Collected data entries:

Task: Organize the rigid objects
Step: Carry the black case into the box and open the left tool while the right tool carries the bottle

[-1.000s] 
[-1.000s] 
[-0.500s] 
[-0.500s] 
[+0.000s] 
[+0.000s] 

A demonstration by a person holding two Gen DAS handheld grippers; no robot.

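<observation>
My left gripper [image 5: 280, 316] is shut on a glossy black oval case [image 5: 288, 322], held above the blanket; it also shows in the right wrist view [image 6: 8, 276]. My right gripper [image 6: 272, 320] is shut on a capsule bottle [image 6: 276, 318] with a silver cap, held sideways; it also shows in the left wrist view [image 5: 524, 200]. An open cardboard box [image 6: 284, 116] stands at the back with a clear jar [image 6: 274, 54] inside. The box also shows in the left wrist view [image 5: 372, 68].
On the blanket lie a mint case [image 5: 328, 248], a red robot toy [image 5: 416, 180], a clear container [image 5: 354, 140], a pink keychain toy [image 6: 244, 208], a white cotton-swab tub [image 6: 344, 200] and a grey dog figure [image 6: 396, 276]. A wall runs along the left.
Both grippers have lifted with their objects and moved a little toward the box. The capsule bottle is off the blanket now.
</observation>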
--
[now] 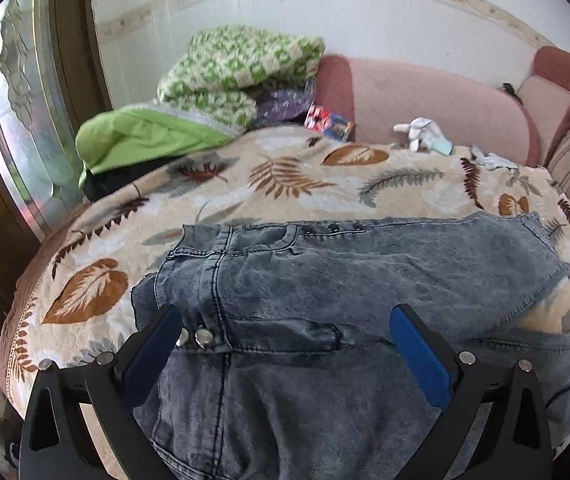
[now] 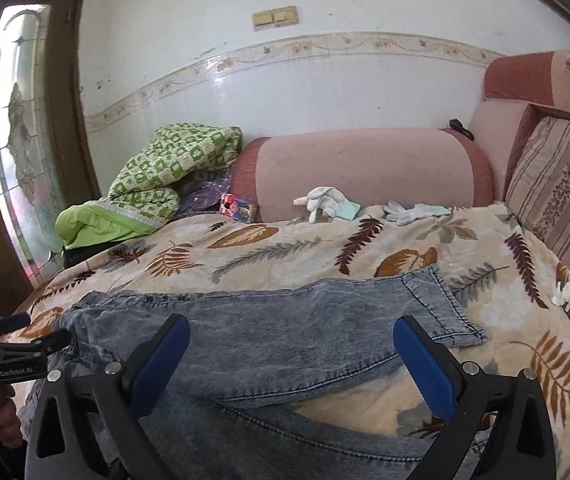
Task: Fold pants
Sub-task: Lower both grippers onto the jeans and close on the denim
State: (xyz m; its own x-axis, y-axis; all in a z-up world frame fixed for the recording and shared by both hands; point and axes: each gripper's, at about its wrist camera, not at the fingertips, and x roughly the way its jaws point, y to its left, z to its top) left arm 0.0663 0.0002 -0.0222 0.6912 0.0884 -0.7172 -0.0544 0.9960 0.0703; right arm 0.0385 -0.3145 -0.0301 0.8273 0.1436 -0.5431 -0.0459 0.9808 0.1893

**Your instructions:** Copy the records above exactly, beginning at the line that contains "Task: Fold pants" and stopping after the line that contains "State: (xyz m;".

**Task solution:**
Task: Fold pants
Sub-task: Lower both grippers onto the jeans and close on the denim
State: (xyz m; its own x-axis, y-axis; all in a z-up world frame fixed for the recording and shared by both hands; point and axes: each gripper's, at about its wrist camera, not at the fingertips, and x roughly the way its jaws point, y to its left, z to its top) left arm 0.0663 0.0002 -0.0222 0.6912 0.0884 -0.7172 -0.0544 0.9960 0.0703; right arm 0.0385 -0.3145 -0.0301 0.8273 0.1436 -0.5431 -0.0459 0.9808 0.1893

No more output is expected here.